The trend could spell bloating inventories in the world’s largest energy consumer into the new year, keeping pressure on prices that have already slumped more than $100 a barrel since July as economic turmoil hits consumer demand.

It could also be a boon for some of the nation’s top oil storage companies, like Enbridge, Plains All American and TEPPCO, all of whom have been expanding at the key futures delivery point in Cushing, Oklahoma.

“Tax considerations that normally discourage stock building around year end may not be a big deal this time around due to the recent price drops,” said Antoine Halff, analyst at Newedge Group in New York.

Front-month oil futures were running at roughly $44 a barrel on Monday — down from record highs over $147 a barrel hit in July — creating a relative bargain for buyers.

But more importantly, the front-month price is also trading at levels far below contracts for delivery farther in the future, meaning companies can make money simply by holding the oil in storage.

For example, front-month oil futures are running about $7 a barrel below oil futures for delivery in May, and some $35 a barrel below oil futures for delivery in five years.

Dealers said the market structure, called a contango, is due partly to expectations that U.S. President-elect Barack Obama’s plans to shore up the economy will help brake the freefall in fuel demand.

The exceptional circumstances of a steep slump in oil prices and an unusually high contango market structure have reversed the normal year-end run down in commercial crude inventories related to LIFO, or “last in, first out,” tax considerations quick pay day loans.


Refiners are eyeing all space available to ramp up their crude storage, including ships, sources said.

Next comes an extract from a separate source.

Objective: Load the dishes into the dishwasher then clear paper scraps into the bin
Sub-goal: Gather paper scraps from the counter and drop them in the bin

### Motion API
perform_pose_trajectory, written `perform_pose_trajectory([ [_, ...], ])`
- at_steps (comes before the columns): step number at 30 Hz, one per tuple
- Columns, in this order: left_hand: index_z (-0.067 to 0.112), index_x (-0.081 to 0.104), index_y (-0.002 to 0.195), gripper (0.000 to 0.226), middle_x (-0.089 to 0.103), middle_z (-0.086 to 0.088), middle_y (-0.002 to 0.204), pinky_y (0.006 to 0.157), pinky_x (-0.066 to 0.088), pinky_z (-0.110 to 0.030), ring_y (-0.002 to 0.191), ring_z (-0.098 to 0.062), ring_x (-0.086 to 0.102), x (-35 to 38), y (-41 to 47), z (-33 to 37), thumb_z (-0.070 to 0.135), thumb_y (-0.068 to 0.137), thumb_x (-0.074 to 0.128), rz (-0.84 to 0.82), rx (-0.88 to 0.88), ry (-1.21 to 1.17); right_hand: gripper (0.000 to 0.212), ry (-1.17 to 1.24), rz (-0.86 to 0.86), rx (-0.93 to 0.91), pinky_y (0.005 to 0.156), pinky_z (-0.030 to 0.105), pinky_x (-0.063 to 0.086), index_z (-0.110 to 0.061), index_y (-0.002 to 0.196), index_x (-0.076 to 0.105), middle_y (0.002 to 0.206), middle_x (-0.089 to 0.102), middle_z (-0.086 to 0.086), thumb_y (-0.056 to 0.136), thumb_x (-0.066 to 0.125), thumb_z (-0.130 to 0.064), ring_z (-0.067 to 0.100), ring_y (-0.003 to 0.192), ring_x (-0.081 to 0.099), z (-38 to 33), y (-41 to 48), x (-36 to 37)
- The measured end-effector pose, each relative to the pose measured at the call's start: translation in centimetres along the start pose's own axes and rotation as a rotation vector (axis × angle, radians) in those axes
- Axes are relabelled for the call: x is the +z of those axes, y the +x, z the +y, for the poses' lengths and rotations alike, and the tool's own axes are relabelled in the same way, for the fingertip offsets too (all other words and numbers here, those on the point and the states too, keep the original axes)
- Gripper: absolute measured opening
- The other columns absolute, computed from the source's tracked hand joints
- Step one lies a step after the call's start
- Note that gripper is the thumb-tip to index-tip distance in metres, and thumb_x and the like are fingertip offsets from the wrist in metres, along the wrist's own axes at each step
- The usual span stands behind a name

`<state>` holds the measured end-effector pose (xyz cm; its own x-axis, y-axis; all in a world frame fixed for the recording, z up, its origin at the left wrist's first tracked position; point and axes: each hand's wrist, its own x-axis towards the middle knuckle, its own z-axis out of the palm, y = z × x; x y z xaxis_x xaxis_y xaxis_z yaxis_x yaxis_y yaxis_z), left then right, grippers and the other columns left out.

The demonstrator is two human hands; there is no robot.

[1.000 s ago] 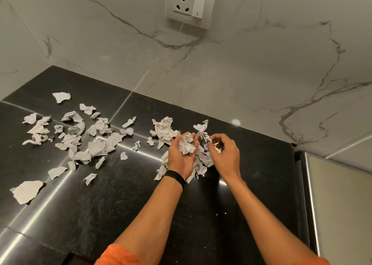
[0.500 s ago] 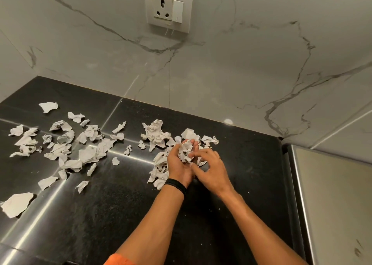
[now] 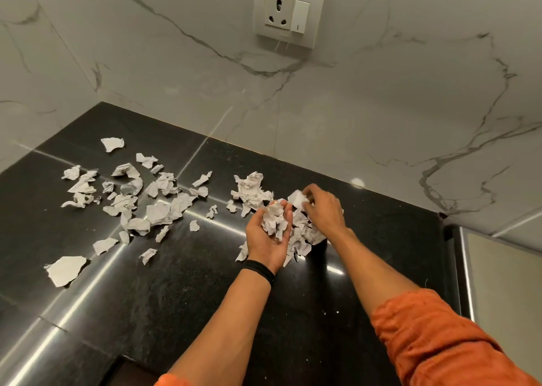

Brokers estimate about 10 VLCCs, or very large crude carriers, are holding about 20 million barrels offshore in the U.S. Gulf.

“We also expect inventories to continue to build as the entire energy complex remains in a strong contango resulting in very favorable economics to buy and store just about any of the major energy commodities,” said Dominick Chirichella, of Energy Market Analysis.

U.S. crude oil stocks have climbed around 30 million barrels, or more than 10 percent, since September, putting them near the top of the five-year range, according to U.S. government data. (For an interactive graphic, click here: )

Meanwhile, stocks at Cushing, Oklahoma, the delivery point for NYMEX crude futures, hit an 18-month high of 22.9 million barrels in late November, according to the data.

“Over the last two-and-a-half months the contango in the NYMEX forward curve has continued to grow,” said Stephen Schork, editor of the Schork Report. “Given that tankage will likely cost you anywhere from 70 to 75 cents a barrel, that is enough of a discount to carry inventory for the next twenty months,” said Schork.